Quatorze ans de silence, et voilà que Stephen Becker — l’âme derrière Le Concorde — revient avec un album qui a tout d’une révélation : Second Mansions. Ce disque, façonné entre Los Angeles et la campagne écossaise, retrouve l’élan sophistiqué des années 80, mais avec un souffle nouveau, nourri de ferveur mystique et de textures pop luxueuses. On y entend l’empreinte du producteur Calum Malcolm, artisan reconnu pour ses travaux avec Prefab Sprout et The Blue Nile, et l’on croise un véritable panthéon de musiciens, de Pino Palladino à Paul Jackson Jr., en passant par Roger Joseph Manning Jr. ou Jamie West-Oram.
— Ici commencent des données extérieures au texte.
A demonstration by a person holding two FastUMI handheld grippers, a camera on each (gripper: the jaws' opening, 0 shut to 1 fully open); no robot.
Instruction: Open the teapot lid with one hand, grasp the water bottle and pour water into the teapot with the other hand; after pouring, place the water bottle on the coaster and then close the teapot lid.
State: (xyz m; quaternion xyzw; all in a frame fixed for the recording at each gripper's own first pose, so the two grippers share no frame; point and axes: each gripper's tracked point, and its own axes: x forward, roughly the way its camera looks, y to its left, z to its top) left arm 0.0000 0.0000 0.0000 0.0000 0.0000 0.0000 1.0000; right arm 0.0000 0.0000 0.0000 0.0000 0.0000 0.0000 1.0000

Dès l’ouverture, « Corpus Christi » impose sa force. Avec ses riffs incisifs et ses mélodies éclatantes, le morceau accroche instantanément. La voix de Becker, tendue et habitée, évoque parfois un Bowie des années 80, projetant le titre dans une dimension à la fois familière et saisissante. Plus loin, « Morning By Morning » se présente comme un single potentiel : un piano délicatement harpé, une voix magnifiquement posée, des harmonies limpides. C’est du pop rock intemporel, construit avec une précision d’orfèvre.
L’album prend ensuite une allure plus rêveuse avec « Time Ticking Away », morceau suspendu où l’amour se vit hors du temps. On y retrouve la grâce d’un Prefab Sprout, mais avec une chaleur propre à Le Concorde. Puis, « The Sound Alone » retient le souffle : une chanson toute en espace, en retenue, qui respire et s’ouvre sur un chant discret, presque sacré.
Au cœur du disque, « Memorare » brille par sa densité. Avec l’apport du guitariste Paul Jackson Jr., la chanson prend des allures de prière moderne, à la fois complexe et pleine de soul. Plus loin, « Thérèse of Lisieux » explose en lumière, comme un feu d’artifice pop inspiré des enseignements de la « petite sainte ».
Chaque titre semble être une gemme : « We Are the Songs » déploie ses synthés à la Scritti Politti dans une célébration chorale, tandis que « Thirty-Four Trillion Watts » électrise l’album avec son riff de guitare flamboyant et ses synthés incandescents, sans doute le morceau le plus fédérateur du projet. Même quand l’ombre s’invite, avec « The Devil Is a Mad Dog on a Chain », la tension sert une écriture audacieuse et percussive.
En clôture, « Memorare (Montserrat Version) » allège le propos, radieux et solaire, comme un dernier salut.
Avec Second Mansions, Le Concorde signe bien plus qu’un retour : un manifeste où la pop devient prière, où chaque morceau cherche à toucher le ciel.